### Directions for this task
Your copy of the entries below should hold exactly the lines from the one containing "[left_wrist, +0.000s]" to the one containing "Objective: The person", inclusive, and no pictures.

Segment Open

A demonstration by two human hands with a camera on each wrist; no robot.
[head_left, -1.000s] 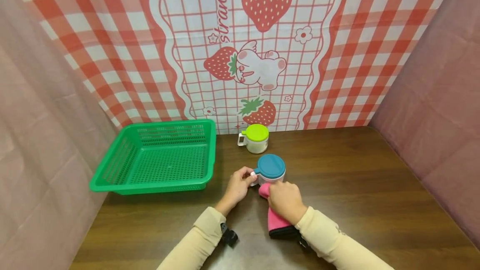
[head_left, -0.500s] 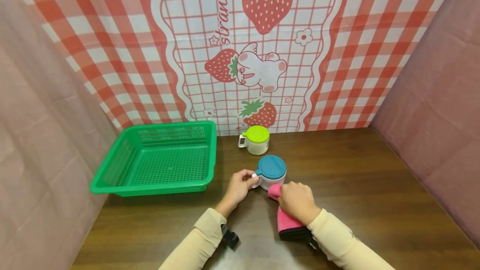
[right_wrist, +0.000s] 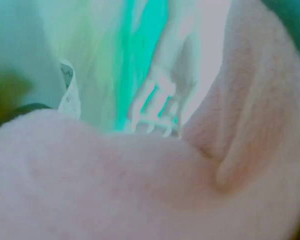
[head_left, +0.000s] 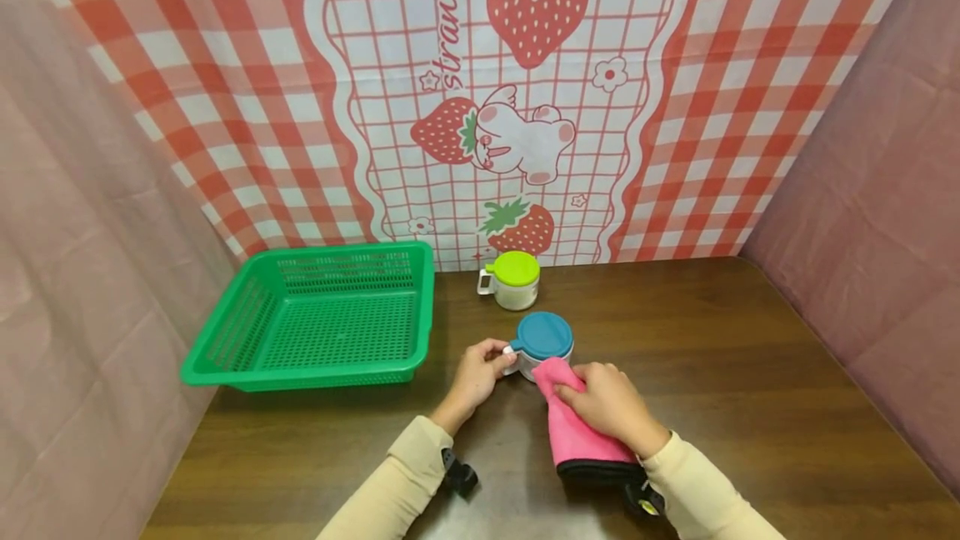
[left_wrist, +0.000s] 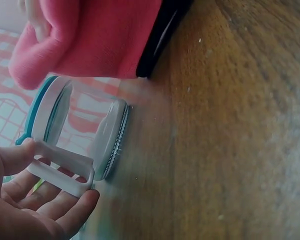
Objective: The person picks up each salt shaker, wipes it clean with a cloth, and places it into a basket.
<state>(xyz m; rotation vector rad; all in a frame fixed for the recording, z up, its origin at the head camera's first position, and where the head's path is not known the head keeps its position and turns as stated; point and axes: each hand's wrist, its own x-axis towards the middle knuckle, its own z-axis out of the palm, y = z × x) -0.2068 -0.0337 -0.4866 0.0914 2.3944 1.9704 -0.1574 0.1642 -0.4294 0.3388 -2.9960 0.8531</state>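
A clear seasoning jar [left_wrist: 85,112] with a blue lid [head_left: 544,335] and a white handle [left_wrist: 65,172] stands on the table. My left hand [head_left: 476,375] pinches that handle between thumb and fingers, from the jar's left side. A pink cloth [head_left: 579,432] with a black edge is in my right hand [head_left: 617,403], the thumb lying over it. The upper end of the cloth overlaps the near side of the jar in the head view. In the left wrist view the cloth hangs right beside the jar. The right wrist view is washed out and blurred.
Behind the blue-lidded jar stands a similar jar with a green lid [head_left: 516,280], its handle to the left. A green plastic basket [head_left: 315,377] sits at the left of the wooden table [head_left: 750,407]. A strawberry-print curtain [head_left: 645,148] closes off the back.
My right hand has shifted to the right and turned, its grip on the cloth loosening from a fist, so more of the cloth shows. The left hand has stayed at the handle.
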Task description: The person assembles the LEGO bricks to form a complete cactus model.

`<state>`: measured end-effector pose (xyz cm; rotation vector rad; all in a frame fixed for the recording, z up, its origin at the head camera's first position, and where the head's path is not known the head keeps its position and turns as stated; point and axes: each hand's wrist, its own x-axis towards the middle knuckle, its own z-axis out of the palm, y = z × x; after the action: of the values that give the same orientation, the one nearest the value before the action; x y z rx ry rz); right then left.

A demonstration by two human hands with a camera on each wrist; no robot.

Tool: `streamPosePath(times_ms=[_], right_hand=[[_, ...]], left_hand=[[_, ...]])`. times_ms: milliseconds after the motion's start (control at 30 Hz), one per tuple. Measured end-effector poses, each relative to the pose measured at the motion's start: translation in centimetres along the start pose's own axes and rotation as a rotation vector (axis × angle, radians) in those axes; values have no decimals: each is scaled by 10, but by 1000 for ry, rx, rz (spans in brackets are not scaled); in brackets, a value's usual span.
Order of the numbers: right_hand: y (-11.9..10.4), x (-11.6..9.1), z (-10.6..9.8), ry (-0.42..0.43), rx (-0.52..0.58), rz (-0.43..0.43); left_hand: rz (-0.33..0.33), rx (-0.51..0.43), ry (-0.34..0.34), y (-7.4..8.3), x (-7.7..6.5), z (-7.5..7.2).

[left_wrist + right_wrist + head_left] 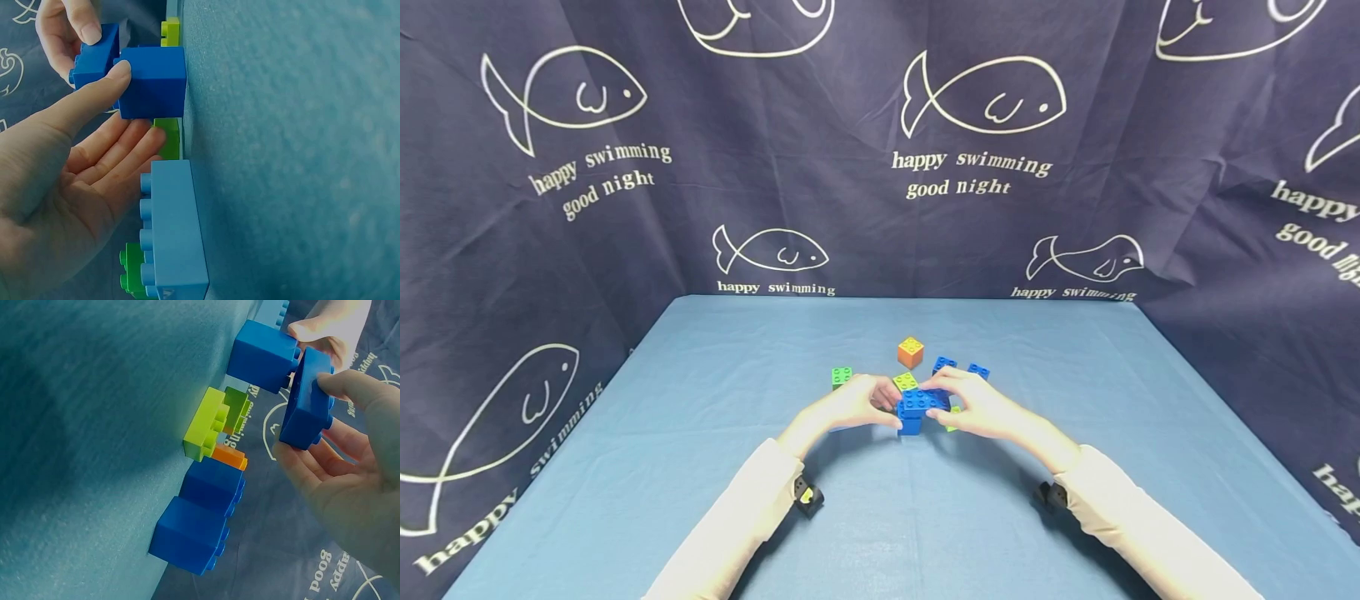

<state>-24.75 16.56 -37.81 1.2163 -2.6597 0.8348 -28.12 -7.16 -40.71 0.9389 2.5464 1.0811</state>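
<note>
A blue square brick (156, 81) stands on the table. My left hand (853, 402) holds it, the thumb pressed on its near side and the fingers behind. My right hand (981, 406) pinches a longer blue brick (306, 400) between thumb and fingers. In the head view that brick's studs face up and it overlaps the top of the square brick. The right wrist view has its hollow underside turned partly toward the square brick's studs, right at their edge. Part of the left fingers is hidden behind the square brick.
Behind the hands are a lime brick (905, 382), an orange brick (911, 357) and two blue bricks (190, 534). Another lime brick (205, 425) lies by the right hand. To the left are a green brick (842, 377) and a light blue brick (178, 225).
</note>
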Motion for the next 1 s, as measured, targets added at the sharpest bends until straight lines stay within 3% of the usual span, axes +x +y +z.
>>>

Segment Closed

### Solution below
[left_wrist, +0.000s] 
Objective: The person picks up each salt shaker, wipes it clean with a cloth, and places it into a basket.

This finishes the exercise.